▶ _GIVEN INFORMATION_

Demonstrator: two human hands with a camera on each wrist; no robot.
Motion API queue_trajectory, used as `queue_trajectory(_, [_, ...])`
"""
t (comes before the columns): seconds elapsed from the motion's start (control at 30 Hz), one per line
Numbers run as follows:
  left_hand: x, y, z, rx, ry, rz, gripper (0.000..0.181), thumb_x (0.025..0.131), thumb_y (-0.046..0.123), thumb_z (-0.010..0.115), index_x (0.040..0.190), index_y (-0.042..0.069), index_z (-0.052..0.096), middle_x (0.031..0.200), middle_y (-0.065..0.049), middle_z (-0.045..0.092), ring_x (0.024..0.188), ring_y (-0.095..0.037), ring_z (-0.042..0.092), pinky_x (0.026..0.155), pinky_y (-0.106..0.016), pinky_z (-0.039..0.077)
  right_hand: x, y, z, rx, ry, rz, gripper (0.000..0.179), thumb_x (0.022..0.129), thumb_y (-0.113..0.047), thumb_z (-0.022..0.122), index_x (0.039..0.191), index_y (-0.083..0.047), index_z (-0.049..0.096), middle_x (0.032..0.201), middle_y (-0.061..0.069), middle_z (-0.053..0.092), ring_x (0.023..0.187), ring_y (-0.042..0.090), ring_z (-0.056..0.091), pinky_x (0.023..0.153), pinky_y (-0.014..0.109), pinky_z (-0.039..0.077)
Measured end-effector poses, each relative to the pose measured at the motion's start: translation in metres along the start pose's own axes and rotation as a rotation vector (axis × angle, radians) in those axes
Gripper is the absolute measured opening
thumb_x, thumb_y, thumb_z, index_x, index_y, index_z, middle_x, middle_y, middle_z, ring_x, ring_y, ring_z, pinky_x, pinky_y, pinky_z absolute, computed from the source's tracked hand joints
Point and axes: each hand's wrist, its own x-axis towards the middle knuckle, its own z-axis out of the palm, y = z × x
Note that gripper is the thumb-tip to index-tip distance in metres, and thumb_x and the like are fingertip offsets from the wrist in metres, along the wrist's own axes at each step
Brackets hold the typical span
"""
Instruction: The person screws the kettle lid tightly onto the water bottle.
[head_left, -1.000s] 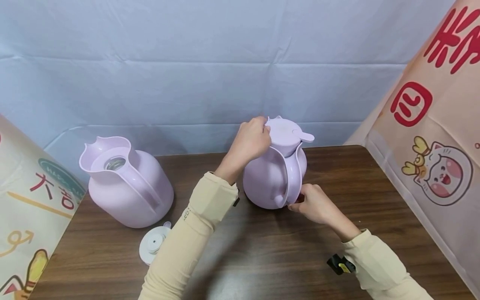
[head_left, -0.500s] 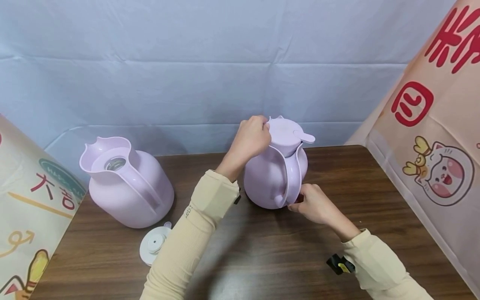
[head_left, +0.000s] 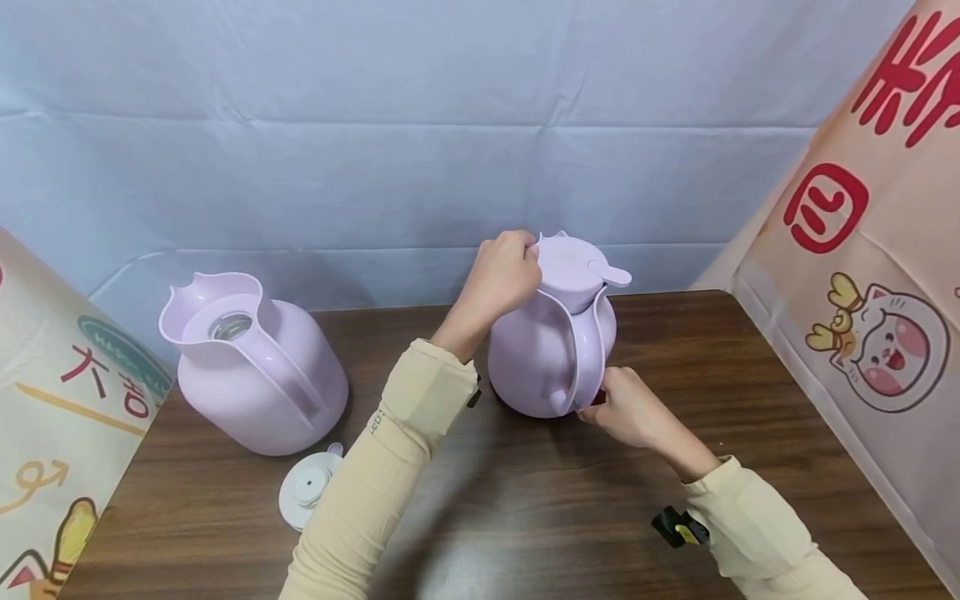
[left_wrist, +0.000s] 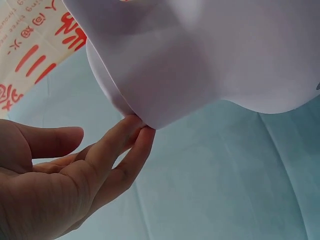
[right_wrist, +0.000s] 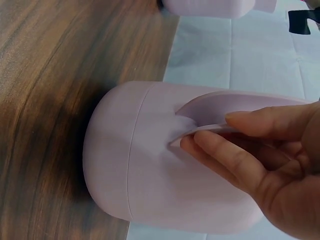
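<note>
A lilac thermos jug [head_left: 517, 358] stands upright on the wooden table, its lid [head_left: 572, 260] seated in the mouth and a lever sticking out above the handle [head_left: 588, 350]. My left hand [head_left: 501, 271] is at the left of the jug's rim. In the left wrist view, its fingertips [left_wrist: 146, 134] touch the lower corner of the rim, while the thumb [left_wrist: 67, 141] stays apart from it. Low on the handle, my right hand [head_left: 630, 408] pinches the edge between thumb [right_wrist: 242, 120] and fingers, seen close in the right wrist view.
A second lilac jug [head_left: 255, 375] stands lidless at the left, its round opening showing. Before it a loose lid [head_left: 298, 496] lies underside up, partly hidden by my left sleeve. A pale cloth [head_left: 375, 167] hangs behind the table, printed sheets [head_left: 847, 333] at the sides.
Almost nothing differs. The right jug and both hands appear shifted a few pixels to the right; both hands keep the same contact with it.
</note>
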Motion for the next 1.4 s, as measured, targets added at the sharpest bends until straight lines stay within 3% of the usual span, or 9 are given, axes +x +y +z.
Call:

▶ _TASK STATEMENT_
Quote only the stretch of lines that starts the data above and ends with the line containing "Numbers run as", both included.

▶ _TASK RESPONSE_
Demonstrator: two human hands with a camera on each wrist; no robot.
Motion API queue_trajectory, used as `queue_trajectory(_, [_, ...])`
"""
t (comes before the columns): seconds elapsed from the motion's start (control at 30 Hz), one per line
Numbers run as follows:

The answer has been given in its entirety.